◆ **To do**
Only lines containing "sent" belong in the answer, each copied from the entries below.

◆ **Given data**
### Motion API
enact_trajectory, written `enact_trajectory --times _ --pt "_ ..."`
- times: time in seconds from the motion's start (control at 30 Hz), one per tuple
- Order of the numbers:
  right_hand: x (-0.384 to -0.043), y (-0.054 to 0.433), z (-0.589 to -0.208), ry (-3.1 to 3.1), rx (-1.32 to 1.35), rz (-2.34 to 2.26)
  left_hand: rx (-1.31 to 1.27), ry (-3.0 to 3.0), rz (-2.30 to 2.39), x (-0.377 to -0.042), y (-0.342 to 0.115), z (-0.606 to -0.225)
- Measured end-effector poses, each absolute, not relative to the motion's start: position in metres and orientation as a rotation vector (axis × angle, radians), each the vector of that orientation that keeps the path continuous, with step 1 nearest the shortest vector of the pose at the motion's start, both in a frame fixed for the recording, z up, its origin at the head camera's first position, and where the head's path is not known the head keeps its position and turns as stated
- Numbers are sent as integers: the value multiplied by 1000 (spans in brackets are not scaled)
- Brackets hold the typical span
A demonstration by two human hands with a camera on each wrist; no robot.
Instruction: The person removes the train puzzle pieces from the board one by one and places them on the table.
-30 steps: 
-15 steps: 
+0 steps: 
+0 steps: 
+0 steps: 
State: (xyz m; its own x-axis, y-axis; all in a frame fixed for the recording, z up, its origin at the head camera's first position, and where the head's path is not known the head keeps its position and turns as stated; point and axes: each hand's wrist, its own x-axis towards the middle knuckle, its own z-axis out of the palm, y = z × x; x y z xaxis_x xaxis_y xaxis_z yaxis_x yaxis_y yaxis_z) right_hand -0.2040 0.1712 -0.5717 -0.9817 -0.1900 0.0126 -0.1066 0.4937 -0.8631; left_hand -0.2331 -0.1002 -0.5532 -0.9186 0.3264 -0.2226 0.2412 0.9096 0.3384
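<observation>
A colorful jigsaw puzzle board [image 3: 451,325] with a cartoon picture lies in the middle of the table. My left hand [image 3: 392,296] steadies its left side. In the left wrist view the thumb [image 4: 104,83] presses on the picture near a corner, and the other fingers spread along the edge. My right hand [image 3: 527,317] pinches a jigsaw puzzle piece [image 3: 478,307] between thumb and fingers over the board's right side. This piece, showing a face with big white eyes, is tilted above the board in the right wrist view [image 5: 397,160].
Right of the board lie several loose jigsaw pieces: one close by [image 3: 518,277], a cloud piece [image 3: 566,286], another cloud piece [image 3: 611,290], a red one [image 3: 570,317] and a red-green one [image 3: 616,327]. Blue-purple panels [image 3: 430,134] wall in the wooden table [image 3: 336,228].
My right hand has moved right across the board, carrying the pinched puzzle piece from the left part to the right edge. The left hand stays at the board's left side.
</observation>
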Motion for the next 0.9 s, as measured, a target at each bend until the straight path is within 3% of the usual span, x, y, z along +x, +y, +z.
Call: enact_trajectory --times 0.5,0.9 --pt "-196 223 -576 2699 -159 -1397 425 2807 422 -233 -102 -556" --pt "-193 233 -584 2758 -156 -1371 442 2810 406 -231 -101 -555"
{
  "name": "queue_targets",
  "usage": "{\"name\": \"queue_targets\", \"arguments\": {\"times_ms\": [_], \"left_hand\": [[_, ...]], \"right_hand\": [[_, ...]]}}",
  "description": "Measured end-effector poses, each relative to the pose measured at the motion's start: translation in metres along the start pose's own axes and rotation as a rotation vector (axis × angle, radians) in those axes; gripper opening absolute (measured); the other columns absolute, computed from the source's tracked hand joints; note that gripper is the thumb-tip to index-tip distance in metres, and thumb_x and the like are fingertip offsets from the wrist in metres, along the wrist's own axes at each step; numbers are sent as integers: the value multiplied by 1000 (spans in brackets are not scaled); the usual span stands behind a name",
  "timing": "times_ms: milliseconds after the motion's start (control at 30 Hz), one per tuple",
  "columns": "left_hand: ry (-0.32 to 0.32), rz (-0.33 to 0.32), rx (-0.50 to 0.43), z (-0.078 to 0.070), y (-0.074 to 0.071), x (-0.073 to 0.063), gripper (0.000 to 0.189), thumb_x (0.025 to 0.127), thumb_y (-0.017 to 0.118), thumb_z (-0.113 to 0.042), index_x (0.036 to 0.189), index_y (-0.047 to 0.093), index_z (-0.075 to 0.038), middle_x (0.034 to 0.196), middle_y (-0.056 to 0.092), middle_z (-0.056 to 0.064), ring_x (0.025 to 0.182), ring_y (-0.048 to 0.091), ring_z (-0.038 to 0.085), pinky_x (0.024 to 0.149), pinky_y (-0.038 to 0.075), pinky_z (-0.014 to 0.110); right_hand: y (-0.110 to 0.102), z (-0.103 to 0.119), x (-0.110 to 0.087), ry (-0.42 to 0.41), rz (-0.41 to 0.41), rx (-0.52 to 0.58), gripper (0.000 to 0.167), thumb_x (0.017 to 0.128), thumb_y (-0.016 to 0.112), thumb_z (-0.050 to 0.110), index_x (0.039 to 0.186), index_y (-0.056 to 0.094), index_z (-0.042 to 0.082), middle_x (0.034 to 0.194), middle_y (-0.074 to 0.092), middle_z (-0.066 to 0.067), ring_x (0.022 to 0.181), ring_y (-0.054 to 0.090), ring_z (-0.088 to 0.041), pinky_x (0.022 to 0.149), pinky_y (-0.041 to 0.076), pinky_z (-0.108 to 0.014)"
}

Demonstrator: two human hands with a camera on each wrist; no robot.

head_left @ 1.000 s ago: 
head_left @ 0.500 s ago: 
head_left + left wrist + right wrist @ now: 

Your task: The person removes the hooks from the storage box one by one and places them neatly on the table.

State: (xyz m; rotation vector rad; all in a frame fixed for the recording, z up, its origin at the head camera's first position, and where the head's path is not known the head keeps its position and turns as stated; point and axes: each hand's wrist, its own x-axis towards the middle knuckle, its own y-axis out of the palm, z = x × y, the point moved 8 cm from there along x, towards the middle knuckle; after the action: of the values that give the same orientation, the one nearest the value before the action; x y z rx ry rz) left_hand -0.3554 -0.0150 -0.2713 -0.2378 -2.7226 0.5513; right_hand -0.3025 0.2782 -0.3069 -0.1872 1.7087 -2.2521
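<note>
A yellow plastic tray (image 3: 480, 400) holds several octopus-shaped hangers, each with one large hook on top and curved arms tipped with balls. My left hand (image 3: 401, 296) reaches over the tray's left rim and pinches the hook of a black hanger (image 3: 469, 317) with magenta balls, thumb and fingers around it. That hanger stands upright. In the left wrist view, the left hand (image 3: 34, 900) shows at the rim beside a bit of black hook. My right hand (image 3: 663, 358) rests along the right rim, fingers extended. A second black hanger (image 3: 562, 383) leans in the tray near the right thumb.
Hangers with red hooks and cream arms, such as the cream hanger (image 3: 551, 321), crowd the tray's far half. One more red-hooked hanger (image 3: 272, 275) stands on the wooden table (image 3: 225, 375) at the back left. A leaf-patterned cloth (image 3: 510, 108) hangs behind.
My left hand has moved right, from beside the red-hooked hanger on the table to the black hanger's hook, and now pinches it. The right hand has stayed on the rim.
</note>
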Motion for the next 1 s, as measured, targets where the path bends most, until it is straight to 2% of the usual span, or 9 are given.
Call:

◆ **Output of the exercise**
- Numbers are sent as integers: the value multiplied by 1000 (spans in brackets are not scaled)
  "description": "Measured end-effector poses, each relative to the pose measured at the motion's start: translation in metres along the start pose's own axes and rotation as a rotation vector (axis × angle, radians) in those axes; gripper opening absolute (measured); the other columns absolute, computed from the source's tracked hand joints; note that gripper is the thumb-tip to index-tip distance in metres, and thumb_x and the like are fingertip offsets from the wrist in metres, along the wrist's own axes at each step; numbers are sent as integers: the value multiplied by 1000 (spans in brackets are not scaled); the usual span stands behind a name",

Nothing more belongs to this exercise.